Jean-Michel Guenassia (Argel, 1950) es el autor del acontecimiento literario de 2010 en Francia, El club de los optimistas incorregibles, cuya acción transcurre entre las décadas 1960-1980 en París. El libro, publicado en España por RBA, tiene más de 600 páginas y ganó en Francia el Premio Goncourt des Lycéens, vendiéndose, en poco tiempo, más de 200.000 ejemplares.
La novela empieza en 1980, en el entierro de Sartre, a quien el autor considera el último optimista porque, como declara en una entrevista, «era el último optimista, de los que creían que podían cambiar las cosas, de ese tipo de personas que piensa que el mundo puede cambiarse.»
Hay una referencia al ajedrez:
«Yo, como el protagonista, jugaba al futbolín. Así fue cómo vi a Sartre y Kessel, que jugaban al ajedrez y se reían. Después, muchos años después, me enteré por un refugiado húngaro (que, por cierto, odiaba a Sartre), que éste y Kessel ayudaban siempre con dinero a los refugiados del Este. En ese bistrot, donde Sartre y Kessel jugaban, había un club de ajedrez. Era un bar grande que ya no existe. Ahora es una floristería. Allí se reunían los refugiados, los apátridas. Así es cómo nació esta historia.»
Joseph Kessel y Jean-Paul Sartre eran de ideología opuesta, pero eso no les impedía departir ni pasar sus buenos ratos: ambos eran intelectuales, escritores en un país en el que el intercambio de ideas era un hábito.
Ciertamente, había un pujante club de ajedrez en la Plaza Denfert-Rochereau, que yo mismo frecuenté en algunas ocasiones, y cuyo gestor era el Sr. Sol, muy activo en el ajedrez parisino de la época. Me sorprende, sin embargo, que el novelista llame ‘bistrot’ a aquella importante cafetería, pues bistrot se aplica más bien a una tasca o una taberna, aunque haya algunos bistrots coquetones.
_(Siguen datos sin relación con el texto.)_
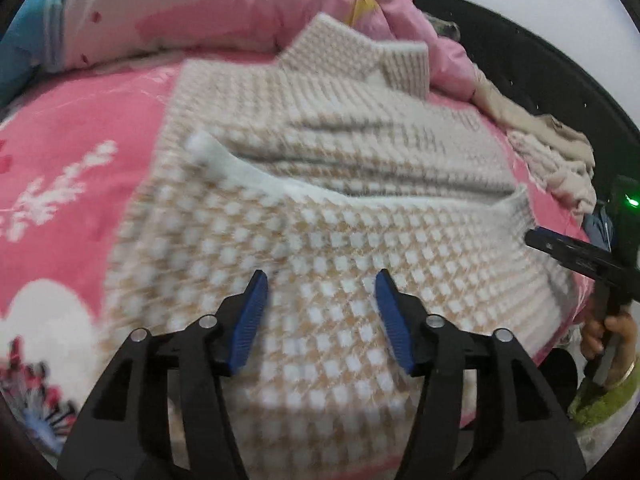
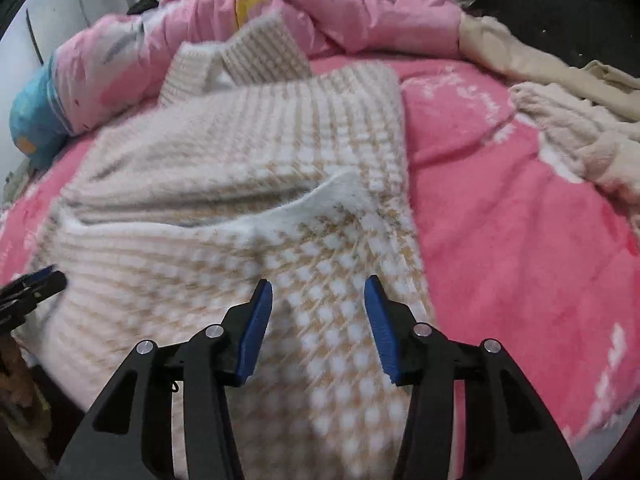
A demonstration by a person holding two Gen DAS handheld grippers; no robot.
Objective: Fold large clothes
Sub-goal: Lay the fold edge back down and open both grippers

Pero el de Denfert-Rochereau era una ‘brasserie’ (bar/café/restaurante/estanco) y el club de ajedrez ocupaba una sala interior bastante amplia, en la que, además de armarios y vitrinas, cabrían unas veinte mesas.
Qué optimista incorregible, Sartre, y qué gran pecado el suyo: pretender cambiar el mundo…
(Es posible que la memoria me traicione y la plaza se llame Belfort y yo la confunda con el nombre de la parada de metro que en ella se encuentra.)